LUXEMBURG
PATRICK WELTER

Jung und alt haben im Untergeschoss des „Konviktsgaart“ ein Wandbild gestaltet

Am Samstag gab es in der Seniorenresidenz Grande-Duchesse Charlotte, besser bekannt als „Konviktsgaart“, wieder den traditionellen „Tag der offenen Tür“ an dem sich die beliebte Einrichtung mit ihren vielfältigen Möglichkeiten als Altersruhesitz präsentierte. Allerdings trat diese mehr oder minder konventionelle Veranstaltung hinter dem zurück, was sich im Untergeschoss des „Konviktsgaart“ abspielte.

Die Begriffe Seniorenresidenz und Graffiti werden im Allgemeinen nicht miteinander in Verbindung gebracht. Ganz anders in Luxemburg. Hier hat der Seniorendienst der Stadtverwaltung gemeinsam mit seinem Pendant für Jugend im Mai ein ganz besonderes, die Generationen übergreifendes Kunstprojekt angestoßen. Ziel war es ein dauerhaftes Graffiti für das Kellergeschoss des „Konviktsgaart“ zu gestalten.
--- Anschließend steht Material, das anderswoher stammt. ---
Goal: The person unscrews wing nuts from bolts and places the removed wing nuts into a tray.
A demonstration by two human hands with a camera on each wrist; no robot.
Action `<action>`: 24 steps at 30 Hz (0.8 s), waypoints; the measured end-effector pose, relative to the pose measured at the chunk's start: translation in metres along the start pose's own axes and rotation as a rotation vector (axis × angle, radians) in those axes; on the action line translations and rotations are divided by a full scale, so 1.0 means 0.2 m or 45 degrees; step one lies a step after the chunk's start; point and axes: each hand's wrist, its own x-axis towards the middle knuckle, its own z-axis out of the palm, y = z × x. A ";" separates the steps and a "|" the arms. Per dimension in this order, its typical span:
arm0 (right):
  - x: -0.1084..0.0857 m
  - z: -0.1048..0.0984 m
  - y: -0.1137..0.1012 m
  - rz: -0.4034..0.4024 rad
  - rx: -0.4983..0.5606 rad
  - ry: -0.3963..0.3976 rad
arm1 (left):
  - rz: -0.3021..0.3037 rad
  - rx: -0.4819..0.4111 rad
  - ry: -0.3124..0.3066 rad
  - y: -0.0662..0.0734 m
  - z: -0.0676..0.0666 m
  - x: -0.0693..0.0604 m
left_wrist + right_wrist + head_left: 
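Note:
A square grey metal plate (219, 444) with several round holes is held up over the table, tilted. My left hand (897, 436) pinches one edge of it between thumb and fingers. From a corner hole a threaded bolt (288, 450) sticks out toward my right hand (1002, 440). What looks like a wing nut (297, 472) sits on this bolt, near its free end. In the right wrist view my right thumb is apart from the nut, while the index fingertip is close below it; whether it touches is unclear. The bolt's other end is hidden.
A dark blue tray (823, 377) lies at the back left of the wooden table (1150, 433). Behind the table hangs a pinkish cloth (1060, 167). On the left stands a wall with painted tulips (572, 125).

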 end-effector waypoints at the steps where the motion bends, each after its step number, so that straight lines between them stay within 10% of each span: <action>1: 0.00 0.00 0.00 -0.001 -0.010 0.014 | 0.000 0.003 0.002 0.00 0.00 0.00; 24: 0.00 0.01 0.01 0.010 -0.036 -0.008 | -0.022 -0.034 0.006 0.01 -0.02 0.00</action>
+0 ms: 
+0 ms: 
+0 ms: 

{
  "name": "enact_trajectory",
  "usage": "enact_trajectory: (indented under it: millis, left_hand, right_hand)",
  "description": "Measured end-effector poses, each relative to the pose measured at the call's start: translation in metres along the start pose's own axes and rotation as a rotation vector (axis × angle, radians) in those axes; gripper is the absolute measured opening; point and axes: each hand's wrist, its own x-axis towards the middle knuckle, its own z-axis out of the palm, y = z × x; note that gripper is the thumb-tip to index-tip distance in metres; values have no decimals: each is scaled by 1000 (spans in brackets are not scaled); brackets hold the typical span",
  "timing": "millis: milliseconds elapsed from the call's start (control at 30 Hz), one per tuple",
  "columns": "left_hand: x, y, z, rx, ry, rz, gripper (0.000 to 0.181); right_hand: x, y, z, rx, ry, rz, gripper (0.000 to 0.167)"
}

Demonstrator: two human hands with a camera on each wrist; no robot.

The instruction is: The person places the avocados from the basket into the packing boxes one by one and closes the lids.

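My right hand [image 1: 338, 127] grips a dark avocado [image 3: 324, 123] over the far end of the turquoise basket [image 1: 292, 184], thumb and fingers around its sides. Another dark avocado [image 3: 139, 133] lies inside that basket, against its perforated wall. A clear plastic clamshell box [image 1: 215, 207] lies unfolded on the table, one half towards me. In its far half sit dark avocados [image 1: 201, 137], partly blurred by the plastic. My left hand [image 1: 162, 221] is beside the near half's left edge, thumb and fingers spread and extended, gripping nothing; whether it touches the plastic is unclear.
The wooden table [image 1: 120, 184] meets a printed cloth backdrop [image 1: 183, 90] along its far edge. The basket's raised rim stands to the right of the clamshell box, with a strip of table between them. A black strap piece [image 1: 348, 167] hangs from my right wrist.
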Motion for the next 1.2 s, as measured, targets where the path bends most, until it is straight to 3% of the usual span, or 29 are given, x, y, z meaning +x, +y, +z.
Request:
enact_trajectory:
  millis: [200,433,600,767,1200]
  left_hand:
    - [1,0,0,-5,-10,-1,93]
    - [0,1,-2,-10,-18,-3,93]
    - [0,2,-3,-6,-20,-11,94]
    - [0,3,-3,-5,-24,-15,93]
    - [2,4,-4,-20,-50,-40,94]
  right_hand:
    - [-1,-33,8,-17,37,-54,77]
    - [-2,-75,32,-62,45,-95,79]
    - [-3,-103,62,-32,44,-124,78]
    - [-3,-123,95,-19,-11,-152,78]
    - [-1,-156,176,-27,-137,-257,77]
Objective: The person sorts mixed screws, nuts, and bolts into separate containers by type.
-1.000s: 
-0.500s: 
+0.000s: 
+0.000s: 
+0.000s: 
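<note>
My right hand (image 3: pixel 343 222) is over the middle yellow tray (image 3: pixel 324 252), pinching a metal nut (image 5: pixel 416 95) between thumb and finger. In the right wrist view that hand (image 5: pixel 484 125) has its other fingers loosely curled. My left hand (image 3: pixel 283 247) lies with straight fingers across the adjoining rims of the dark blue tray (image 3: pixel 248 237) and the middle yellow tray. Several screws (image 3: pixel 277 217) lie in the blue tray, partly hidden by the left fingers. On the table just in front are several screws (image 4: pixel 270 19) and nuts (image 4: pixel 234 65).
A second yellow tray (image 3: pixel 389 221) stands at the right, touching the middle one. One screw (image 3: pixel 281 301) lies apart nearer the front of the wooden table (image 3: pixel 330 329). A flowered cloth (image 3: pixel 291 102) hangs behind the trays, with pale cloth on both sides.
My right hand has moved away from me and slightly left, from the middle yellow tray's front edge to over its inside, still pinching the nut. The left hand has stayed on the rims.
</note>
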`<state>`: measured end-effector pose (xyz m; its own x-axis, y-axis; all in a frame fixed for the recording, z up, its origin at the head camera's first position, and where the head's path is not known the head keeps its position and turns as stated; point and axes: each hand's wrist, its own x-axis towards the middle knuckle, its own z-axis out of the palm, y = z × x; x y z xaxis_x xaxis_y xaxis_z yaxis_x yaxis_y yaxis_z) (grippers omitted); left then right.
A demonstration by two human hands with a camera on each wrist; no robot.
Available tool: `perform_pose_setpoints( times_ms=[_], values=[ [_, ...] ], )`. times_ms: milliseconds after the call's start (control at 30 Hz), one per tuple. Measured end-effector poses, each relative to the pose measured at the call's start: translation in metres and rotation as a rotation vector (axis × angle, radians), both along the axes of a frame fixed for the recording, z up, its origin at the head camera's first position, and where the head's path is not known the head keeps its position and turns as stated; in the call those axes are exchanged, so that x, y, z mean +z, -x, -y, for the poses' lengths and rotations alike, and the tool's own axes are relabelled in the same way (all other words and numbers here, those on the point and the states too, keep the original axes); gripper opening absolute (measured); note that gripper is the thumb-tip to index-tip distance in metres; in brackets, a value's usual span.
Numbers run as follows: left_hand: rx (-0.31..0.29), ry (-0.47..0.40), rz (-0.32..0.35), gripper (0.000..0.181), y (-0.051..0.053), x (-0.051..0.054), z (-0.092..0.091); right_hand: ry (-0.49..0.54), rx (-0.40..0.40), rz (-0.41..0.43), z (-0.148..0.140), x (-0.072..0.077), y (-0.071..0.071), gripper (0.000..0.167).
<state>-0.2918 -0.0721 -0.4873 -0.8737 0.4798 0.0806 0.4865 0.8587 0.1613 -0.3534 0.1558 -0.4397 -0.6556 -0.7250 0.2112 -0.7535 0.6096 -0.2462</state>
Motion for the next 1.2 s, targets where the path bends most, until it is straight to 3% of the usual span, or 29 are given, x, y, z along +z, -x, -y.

20 Senioren und ein Dutzend Jugendliche haben sich mit Unterstützung des luxemburgischen Künstlers Raphael Gindt an die Arbeit gemacht.

Gemeinsam haben sich die alten und jungen Luxemburger ein Konzept unter dem Titel „Meng Stad“ erarbeitet, das die wichtigsten Symbole ihrer Heimatstadt, wie die „Gëlle Fra“ oder das großherzogliche Palais, mit einbezogen hat. Das Bild von gut 20 Meter Breite wurde am Samstagmorgen von Bürgermeisterin Lydie Polfer und Schöffin Viviane Loschetter per Sprühschablone mit eigenen Beiträgen vervollständigt und damit offiziell eingeweiht.